Task directions: All that is wanted is a word-for-word copy of the data from its first line to the line containing "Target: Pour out", both included.
──────── Input data ────────
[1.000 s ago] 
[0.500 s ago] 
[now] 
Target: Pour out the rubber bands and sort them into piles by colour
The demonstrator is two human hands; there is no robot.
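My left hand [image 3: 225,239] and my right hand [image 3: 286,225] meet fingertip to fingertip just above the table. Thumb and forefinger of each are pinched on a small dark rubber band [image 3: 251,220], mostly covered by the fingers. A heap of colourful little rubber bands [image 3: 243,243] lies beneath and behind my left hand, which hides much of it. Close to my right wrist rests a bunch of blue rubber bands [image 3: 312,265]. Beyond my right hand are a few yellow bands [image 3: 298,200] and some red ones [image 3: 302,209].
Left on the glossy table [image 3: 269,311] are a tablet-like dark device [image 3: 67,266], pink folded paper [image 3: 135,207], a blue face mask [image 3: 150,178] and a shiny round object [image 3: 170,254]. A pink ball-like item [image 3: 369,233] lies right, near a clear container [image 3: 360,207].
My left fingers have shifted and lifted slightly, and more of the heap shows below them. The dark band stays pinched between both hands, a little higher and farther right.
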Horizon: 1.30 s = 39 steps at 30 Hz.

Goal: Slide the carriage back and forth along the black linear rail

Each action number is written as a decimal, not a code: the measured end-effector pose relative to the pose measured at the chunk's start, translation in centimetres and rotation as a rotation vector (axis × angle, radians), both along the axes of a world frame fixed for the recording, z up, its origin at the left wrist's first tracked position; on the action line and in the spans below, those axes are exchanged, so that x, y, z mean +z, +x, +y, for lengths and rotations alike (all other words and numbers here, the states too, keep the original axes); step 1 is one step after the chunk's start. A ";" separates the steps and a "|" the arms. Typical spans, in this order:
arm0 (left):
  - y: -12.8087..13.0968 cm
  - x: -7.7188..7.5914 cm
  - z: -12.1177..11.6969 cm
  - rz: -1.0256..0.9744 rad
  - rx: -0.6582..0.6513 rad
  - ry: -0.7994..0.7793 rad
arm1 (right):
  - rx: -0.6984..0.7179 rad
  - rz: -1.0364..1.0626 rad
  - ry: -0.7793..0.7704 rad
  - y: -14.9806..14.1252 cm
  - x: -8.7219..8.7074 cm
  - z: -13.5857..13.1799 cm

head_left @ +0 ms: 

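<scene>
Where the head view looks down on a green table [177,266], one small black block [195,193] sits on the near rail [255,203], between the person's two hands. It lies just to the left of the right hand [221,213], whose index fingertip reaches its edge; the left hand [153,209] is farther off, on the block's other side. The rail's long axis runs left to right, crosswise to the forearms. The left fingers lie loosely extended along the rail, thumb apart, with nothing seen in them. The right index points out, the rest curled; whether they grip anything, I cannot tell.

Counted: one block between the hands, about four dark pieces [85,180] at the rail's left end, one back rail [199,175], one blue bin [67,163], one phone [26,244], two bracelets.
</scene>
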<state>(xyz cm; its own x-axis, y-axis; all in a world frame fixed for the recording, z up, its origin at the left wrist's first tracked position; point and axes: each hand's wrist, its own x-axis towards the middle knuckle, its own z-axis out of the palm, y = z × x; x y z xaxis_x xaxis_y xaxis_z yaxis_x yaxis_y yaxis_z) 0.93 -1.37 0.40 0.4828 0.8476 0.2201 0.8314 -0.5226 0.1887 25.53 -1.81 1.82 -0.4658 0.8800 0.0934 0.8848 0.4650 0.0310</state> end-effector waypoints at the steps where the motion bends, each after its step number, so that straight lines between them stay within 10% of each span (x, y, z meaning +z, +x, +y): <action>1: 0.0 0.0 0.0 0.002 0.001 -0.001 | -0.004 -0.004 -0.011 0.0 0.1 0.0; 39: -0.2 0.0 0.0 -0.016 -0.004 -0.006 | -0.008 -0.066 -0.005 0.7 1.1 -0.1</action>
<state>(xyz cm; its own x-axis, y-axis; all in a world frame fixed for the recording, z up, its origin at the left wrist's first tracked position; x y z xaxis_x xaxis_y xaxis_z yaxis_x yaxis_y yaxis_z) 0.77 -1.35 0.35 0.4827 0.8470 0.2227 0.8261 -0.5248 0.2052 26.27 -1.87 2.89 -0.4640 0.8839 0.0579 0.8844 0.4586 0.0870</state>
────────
Output below:
[1.000 s ago] 
[0.500 s ago] 
[now] 
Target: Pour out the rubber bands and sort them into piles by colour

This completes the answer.